Sadique Master Festival 2019 - jour 1
Les 5 Caumartin - Paris
Compte groupé de la Team Horns Up, pour les écrits en commun.
Raton : Un an après notre première couverture du festival le plus ignoble de France et de Navarre, nous avons décidé de rempiler avec cette fois une équipe plus large : c’est donc avec Di Sab, Dolorès, Prout, SADE et moi-même que vous aurez l’occasion de vous plonger indirectement dans le cinéma underground extrême, antre du malsain et du dérangeant.
Retour donc au cinéma des 5 Caumartin dans le 9e arrondissement de Paris pour la soirée d’ouverture avec deux films à l’affiche : le film d’horreur espagnol « Framed » et le sadico-absurde « House of Flesh Mannequins ».
Premier constat, la salle me paraît plus remplie qu’en 2018 et la raison me semble très simple : notre report de l’année dernière fut si excellent qu’il a convaincu un grand nombre de curieux d’assister à la 5e édition du festival. J’en tiens pour preuve le public encore plus metal que l’année dernière, preuve ultime, s’il en fallait une, de la convergence entre les musiques extrêmes et le cinéma extrême. C’est donc entre des t-shirts Mortician et Anaal Nathrakh, des visages familiers et une ambiance bon enfant (les médisants préféreront beauf à bon enfant, mais on y reviendra), que le public s’engouffre dans la salle pour la première projection.
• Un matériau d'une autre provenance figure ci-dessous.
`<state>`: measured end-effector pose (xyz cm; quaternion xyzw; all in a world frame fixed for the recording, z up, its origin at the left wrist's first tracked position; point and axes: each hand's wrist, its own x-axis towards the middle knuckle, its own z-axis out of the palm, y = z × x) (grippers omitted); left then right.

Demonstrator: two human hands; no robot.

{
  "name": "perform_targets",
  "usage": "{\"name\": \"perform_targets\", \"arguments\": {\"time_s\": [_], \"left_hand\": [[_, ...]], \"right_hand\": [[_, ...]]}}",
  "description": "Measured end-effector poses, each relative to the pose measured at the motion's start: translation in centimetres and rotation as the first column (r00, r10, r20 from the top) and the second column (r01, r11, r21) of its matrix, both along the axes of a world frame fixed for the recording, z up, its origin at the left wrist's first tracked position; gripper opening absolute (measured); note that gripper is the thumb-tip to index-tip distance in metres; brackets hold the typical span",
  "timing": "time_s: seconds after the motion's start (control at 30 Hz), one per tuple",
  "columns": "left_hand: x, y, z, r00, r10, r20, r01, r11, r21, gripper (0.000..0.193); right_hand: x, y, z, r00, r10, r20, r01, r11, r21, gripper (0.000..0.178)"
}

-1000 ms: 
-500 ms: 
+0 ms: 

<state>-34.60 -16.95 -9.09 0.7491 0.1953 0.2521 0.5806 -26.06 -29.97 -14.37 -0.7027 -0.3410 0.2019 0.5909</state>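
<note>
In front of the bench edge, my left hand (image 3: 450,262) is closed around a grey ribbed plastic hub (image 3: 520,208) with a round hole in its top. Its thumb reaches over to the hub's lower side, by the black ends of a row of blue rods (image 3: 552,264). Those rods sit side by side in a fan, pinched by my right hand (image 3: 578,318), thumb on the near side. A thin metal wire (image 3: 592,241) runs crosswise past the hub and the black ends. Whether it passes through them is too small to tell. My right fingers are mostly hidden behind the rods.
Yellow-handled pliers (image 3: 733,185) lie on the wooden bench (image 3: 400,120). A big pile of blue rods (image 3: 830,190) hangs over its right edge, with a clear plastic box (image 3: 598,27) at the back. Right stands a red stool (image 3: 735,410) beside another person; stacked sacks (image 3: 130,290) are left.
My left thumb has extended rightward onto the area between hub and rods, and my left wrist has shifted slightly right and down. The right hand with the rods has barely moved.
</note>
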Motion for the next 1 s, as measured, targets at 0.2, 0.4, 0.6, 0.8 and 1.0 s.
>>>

Avant que le premier film ne débute, nous avons le droit au magnifique trailer de l’édition, représentant notre Dolorès nationale sous ses plus glauques atours (voir ci-dessous) Tinam, l’organisateur du festival, s’avance et après une rapide ode à l’immonde et à l’infâme, nous présente le jury de cette édition : David Didelot, fondateur du fanzine Vidéotopsie ; Antony Hickling, réalisateur franco-britannique ; et Domiziano Cristopharo, artiste radical et habitué du festival. Les propos de ce dernier sont à nouveau traduits par le grand Prout, aussi approximatif que désinvolte.
VENDREDI 1er MARS
FRAMED
Raton : « Framed » nous est présenté comme immersif, brutal et parfait pour commencer « en douceur » le festival. On commence vite à comprendre que le si le film est « doux » pour le festival, il reste éminemment brutal pour le commun des mortels.
Reprenant les postulats du sous-genre de la « home invasion » (un groupe d’individus, bloqué dans une maison, subit les assauts d’un ou plusieurs attaquants sauvages) et saupoudré de torture porn, « Framed » présente une société où une nouvelle application obtient un succès massif. Du même nom que le film, l’appli propose, à l’instar d’un Periscope, de diffuser du contenu en live à des milliers de spectateurs avides d’images sordides. Pullulent alors, aux côtés des live à caractère sexuel, des retransmissions de violence et de sauvagerie pour satisfaire les pulsions morbides des utilisateurs. En Espagne, c’est un jeune excentrique qui propose à ses viewers le meurtre passionnel d’un mari adultérin au terme d’une scène complètement délirante où ledit mari passe plus de temps à parler de ses lunettes qu’à s’émouvoir de la situation.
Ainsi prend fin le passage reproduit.